ABOUT THIS BOOK
"This collection fills a very long felt need, a fact which is reinforced by the generally very high quality of the contributions and the fast-growing reputation in international feminist circles of many of the authors."--Arjun Appadurai, University of Pennsylvania
The political and social life of India in the last decade has given rise to a variety of questions concerning the nature and resilience of patriarchal systems in a transitional and post-colonial society. The contributors to this interdisciplinary volume recognize that every aspect of reality is gendered, and that such a recognition involves a dismantling of the ideological presuppositions of the so-called gender neutral ideologies, as well as the boundaries of individual disciplines.
The first set of essays seeks to analyze the patriarchal discourses of a colonial society and includes an analysis of the shaping of Hindu-Aryan identity, the parameters of the discourse on widow-immolation, the "defeminization" of popular culture in nineteenth-century urban Calcutta, the nature of the reforms proposed by early women's journals in Hindi, and the implications of the nationalist movement and of Indo-Anglian leterature on middle-class patriarchal norms.
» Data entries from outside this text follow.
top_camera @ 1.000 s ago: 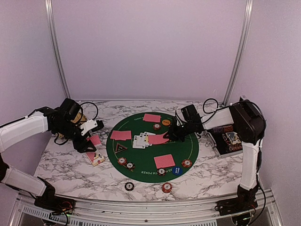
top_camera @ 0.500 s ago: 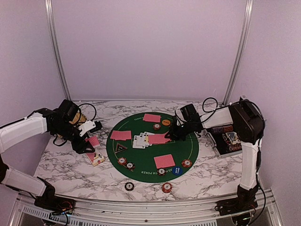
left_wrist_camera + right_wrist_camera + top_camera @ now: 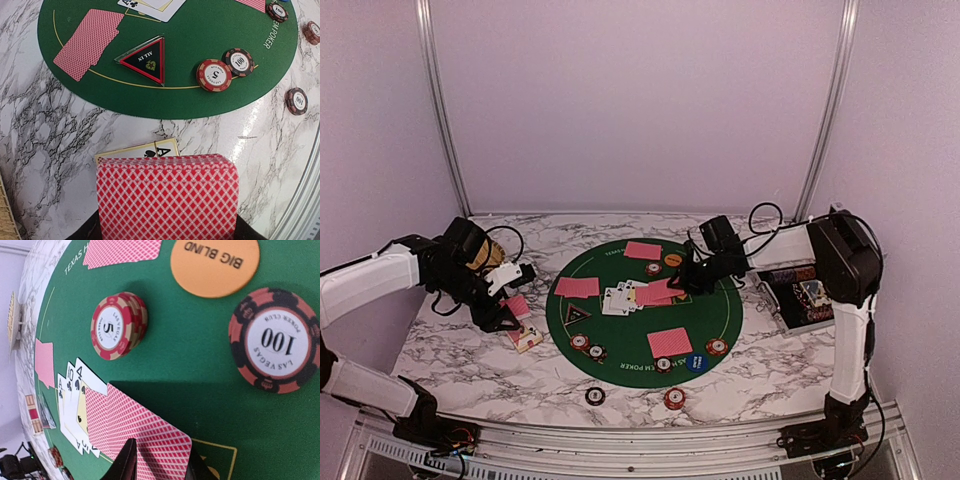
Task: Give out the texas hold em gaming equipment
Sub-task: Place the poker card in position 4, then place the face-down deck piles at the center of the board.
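Scene: A round green poker mat (image 3: 625,328) lies on a marble table (image 3: 470,355), and both arms reach in over it.
Left gripper (image 3: 165,231): Clamped firmly on a deck of red-backed cards (image 3: 167,200), with a dark finger at each lower corner of the deck. It is held over the marble, just off the mat's left edge.
Beneath the deck: A face-up ace (image 3: 160,149) lies on the marble, partly covered by the deck in the wrist view.
Right gripper (image 3: 160,465): Low over the middle of the mat with its jaws parted a little. The near end of a face-down card (image 3: 135,425) lies between the fingertips, and whether either tip touches it cannot be told.
That card: It overlaps a fan of face-up cards (image 3: 75,390) showing an ace, a ten and a four.
Dealt cards: Face-down far cards (image 3: 642,250), left cards (image 3: 577,287) and near cards (image 3: 669,342) sit around the mat.
Markers: An orange Big Blind disc (image 3: 215,265) is on the far side. A black-and-red All In triangle (image 3: 146,59) is at the left, and a blue button (image 3: 695,362) is near the front edge.
Chips: A stack of red 5 chips (image 3: 117,325) and a dark 100 chip (image 3: 275,340) lie beside the Big Blind disc. Two loose chips (image 3: 594,396) rest on the marble in front of the mat.
Right edge: An open black case (image 3: 782,312) sits on the table.
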`<state>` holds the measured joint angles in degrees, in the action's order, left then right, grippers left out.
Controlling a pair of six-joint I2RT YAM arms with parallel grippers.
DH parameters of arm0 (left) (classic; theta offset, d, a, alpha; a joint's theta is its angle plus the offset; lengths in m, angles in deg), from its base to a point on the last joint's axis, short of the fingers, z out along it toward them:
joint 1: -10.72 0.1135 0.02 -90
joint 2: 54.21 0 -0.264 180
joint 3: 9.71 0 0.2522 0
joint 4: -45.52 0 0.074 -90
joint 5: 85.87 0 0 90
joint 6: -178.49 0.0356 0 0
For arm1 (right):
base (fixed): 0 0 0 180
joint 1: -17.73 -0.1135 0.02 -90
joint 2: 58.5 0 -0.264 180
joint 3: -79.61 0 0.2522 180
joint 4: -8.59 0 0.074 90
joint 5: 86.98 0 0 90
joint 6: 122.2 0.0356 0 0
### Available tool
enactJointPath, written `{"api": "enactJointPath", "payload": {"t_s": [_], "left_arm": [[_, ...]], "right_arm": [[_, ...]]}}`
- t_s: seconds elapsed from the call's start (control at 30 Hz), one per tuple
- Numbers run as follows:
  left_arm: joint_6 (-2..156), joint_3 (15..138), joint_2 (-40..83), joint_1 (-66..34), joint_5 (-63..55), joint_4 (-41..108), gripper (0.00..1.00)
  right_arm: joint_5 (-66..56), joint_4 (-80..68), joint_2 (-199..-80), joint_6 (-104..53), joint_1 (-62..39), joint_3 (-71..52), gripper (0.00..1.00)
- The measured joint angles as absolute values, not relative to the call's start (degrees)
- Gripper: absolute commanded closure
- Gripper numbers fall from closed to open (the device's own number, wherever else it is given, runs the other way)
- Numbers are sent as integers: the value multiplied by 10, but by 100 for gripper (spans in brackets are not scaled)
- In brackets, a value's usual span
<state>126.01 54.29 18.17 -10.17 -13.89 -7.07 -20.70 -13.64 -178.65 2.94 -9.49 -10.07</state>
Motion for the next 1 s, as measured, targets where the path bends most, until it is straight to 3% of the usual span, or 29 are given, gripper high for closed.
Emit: {"api": "enactJointPath", "payload": {"t_s": [0.27, 0.63, 1.0], "left_arm": [[1260, 538, 175, -99, -139, -70, 100], [1260, 528, 163, -92, -138, -70, 100], [1284, 482, 148, -68, -131, -70, 100]], "right_arm": [[-160, -177, -1787, 4, -111, -133, 48], [-57, -274, -1764, -25, -113, -152, 44], [-61, -286, -1643, -19, -128, -133, 39]]}}
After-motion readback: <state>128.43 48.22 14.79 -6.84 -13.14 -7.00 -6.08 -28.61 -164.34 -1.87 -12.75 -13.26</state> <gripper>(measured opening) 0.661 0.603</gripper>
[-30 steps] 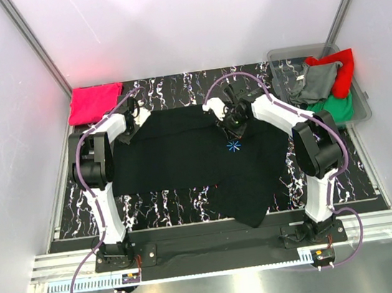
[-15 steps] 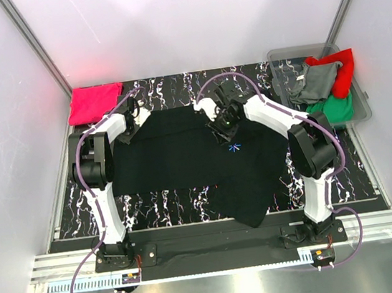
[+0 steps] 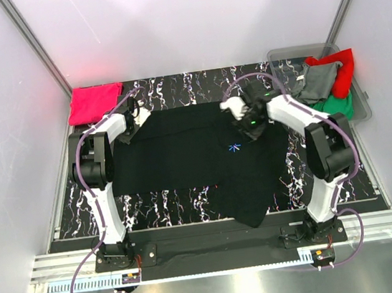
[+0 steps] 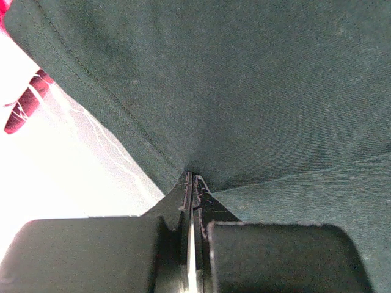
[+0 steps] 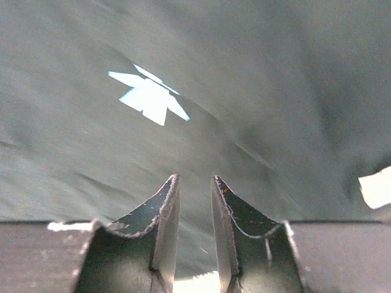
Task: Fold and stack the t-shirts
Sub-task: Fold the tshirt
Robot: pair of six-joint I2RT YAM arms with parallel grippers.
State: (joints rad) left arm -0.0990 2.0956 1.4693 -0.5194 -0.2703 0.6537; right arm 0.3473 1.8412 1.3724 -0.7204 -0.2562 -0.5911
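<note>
Now shifting the right gripper [image 3: 254, 124] from the asterisk [image 3: 234, 148] toward the upper right of the black tee [image 3: 184, 162], spread mid-frame, keeping its jaws narrowly parted on nothing; still pinching the tee's upper-left edge in the closed left gripper [image 4: 190, 177]; probably seeking a second corner for folding.

A large black cloth t-shirt [image 3: 184, 162] is lying spread across the middle of the dark marbled table [image 3: 173, 84], with a folded pink-red cloth t-shirt [image 3: 94, 102] sitting behind it at the far left corner. At the far right, a clear plastic bin [image 3: 292, 51] is holding a grey cloth tee [image 3: 316, 84], a red cloth tee [image 3: 343, 69] to its right and a green cloth tee [image 3: 339, 107] nearest the front. The left gripper [image 4: 192, 177] is pinching the black shirt's far-left edge, while the right gripper [image 5: 194, 180] is hanging, jaws parted, above its far-right part.
</note>
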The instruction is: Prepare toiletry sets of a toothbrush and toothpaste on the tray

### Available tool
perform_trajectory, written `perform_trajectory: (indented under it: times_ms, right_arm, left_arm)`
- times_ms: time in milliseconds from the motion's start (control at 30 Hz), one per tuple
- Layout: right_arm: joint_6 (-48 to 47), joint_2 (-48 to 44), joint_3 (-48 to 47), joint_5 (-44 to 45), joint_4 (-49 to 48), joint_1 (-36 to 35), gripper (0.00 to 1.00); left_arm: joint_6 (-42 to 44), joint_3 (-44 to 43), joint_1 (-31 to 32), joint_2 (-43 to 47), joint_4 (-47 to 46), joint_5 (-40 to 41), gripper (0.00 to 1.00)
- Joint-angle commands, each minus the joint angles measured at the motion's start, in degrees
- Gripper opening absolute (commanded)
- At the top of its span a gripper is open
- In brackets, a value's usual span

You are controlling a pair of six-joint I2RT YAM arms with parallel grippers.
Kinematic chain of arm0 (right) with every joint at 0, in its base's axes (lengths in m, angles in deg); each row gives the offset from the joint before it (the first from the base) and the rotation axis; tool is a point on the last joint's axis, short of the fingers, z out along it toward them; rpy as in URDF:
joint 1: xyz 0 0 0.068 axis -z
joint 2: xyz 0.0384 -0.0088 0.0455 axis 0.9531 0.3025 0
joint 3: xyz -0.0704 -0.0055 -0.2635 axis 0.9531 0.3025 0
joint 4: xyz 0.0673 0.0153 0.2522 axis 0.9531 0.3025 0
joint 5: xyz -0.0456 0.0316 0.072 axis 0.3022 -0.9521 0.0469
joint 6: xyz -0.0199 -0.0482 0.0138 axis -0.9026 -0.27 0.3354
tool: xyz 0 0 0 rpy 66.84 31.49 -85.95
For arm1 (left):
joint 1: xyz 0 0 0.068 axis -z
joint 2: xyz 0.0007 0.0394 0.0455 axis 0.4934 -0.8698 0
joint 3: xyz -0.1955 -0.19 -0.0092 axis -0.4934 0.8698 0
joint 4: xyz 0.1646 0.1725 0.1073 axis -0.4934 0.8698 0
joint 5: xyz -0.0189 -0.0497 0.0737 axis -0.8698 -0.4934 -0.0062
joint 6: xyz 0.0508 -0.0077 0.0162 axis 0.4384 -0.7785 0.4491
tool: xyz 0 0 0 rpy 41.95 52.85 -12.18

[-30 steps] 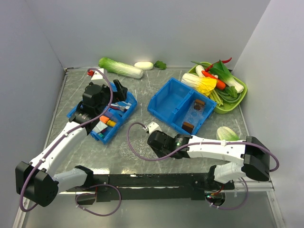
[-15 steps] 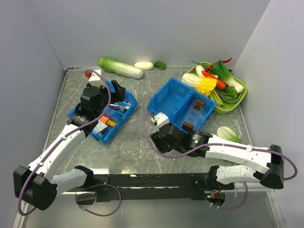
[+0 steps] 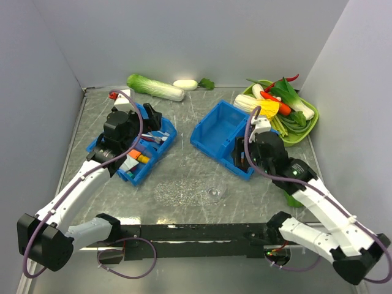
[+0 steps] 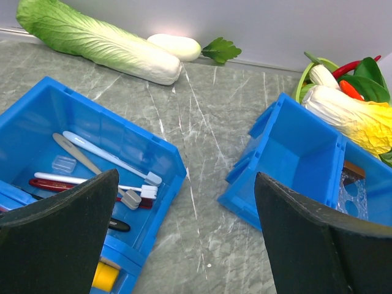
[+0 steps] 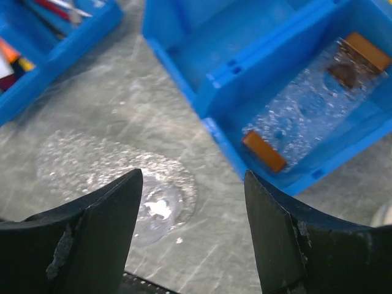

The second set of articles relates to women of the productive classes--the reconstitution of patriarchies in the agrarian transition in Haryana, in the Oudh peasant movement, in the armed peasant struggle in Telangana, and among the working class in Bengal. The contributors explore the interrelation of patriarchies with political economy, law, religion, and culture, and suggest a different history of "reform" movements, and of class and gender relations.